• WHAT YOU SHOULD DO:
Pick out all lines in the listing holding the string "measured" and copy them.

*** Opening of EXTRACTED ENTRIES ***

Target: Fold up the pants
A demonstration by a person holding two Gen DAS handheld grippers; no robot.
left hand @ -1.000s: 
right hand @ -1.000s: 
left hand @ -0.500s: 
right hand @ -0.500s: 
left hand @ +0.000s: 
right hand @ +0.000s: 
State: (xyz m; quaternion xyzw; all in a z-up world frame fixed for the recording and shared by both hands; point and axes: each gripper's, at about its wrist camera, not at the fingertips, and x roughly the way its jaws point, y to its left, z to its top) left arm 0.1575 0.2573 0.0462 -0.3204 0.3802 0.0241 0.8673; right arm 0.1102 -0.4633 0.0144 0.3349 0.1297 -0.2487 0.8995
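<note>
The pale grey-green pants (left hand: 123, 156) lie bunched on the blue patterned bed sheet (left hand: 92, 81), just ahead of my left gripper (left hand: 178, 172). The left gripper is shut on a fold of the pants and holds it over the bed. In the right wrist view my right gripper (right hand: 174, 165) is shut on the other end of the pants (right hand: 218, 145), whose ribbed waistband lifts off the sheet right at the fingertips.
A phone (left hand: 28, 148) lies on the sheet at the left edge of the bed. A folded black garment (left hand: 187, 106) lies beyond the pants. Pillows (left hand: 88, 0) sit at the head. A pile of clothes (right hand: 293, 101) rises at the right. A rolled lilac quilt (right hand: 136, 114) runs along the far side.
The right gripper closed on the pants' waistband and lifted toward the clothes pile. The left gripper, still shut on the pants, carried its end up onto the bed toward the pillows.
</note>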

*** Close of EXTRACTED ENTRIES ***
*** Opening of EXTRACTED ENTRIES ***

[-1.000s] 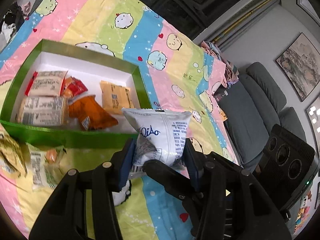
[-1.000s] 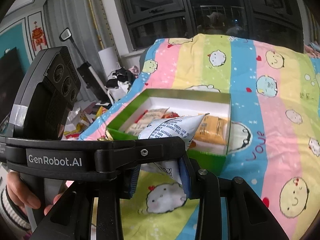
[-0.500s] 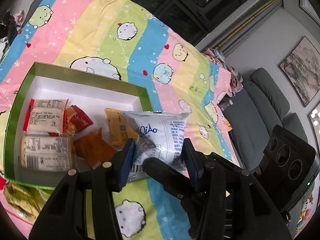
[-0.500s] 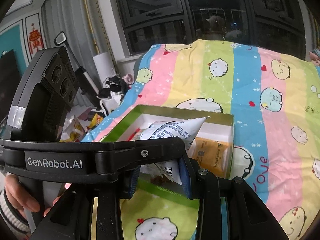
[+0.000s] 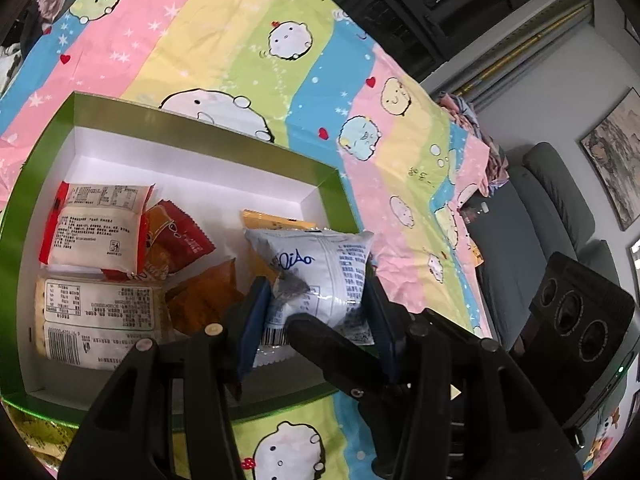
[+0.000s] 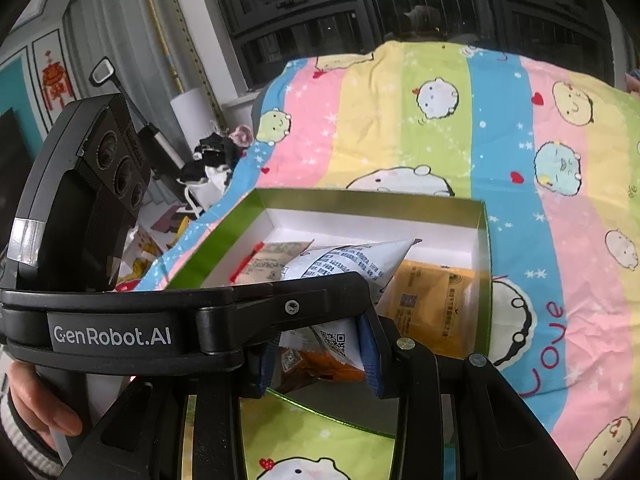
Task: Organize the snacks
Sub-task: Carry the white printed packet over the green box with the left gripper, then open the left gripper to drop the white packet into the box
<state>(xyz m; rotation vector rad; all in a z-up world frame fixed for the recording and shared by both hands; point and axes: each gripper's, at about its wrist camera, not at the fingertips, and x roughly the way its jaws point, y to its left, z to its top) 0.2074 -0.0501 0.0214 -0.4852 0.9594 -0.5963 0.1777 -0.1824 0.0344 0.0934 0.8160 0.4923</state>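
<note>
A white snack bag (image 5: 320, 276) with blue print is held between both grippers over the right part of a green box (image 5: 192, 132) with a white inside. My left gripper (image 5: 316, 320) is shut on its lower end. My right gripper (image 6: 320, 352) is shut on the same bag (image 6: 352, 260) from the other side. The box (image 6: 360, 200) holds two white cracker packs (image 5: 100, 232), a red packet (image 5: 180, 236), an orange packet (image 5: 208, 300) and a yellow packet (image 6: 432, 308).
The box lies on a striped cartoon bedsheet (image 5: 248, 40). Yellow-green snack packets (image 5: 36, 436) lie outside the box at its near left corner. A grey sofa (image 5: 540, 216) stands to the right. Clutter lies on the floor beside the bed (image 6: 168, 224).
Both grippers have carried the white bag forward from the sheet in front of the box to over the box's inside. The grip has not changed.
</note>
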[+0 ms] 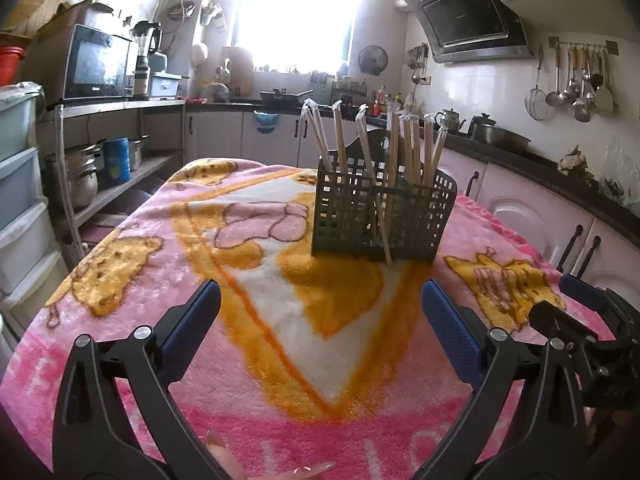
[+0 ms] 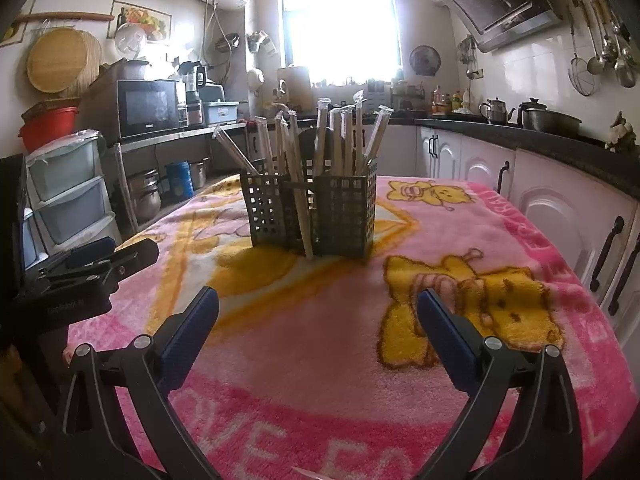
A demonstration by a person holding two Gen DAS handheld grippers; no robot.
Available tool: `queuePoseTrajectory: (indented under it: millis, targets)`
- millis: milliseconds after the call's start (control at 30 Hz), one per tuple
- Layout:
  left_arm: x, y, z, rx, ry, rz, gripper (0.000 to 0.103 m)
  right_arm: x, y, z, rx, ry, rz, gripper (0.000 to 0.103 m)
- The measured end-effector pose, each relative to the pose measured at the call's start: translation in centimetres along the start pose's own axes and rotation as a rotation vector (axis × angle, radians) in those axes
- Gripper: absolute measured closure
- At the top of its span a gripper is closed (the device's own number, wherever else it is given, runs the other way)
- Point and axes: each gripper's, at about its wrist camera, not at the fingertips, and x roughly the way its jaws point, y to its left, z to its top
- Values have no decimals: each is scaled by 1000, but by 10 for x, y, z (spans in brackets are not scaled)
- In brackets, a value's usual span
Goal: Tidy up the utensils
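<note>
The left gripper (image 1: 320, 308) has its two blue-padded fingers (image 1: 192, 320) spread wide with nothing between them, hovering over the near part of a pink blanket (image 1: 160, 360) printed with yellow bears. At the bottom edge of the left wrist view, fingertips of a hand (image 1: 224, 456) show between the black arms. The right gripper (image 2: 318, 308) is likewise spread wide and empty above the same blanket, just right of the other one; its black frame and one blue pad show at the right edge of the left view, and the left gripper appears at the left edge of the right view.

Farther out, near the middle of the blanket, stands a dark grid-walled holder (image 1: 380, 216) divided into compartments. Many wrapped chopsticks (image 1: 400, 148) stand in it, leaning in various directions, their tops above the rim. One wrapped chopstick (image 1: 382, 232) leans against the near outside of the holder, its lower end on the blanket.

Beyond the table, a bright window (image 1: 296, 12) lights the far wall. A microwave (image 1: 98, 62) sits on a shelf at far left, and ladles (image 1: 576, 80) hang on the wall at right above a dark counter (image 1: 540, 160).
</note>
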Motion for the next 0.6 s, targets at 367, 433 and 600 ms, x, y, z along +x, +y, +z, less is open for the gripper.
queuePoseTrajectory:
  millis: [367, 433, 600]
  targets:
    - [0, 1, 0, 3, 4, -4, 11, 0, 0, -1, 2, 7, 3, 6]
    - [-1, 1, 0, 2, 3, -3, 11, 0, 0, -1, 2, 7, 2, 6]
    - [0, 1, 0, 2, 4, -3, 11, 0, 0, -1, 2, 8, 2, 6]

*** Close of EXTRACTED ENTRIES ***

• ANSWER TO THE PROBLEM:
- The measured end-effector pose, each relative to the pose measured at the call's start: translation in centimetres along the start pose's own axes and rotation as a rotation vector (axis × angle, radians) in those axes
- Gripper: absolute measured closure

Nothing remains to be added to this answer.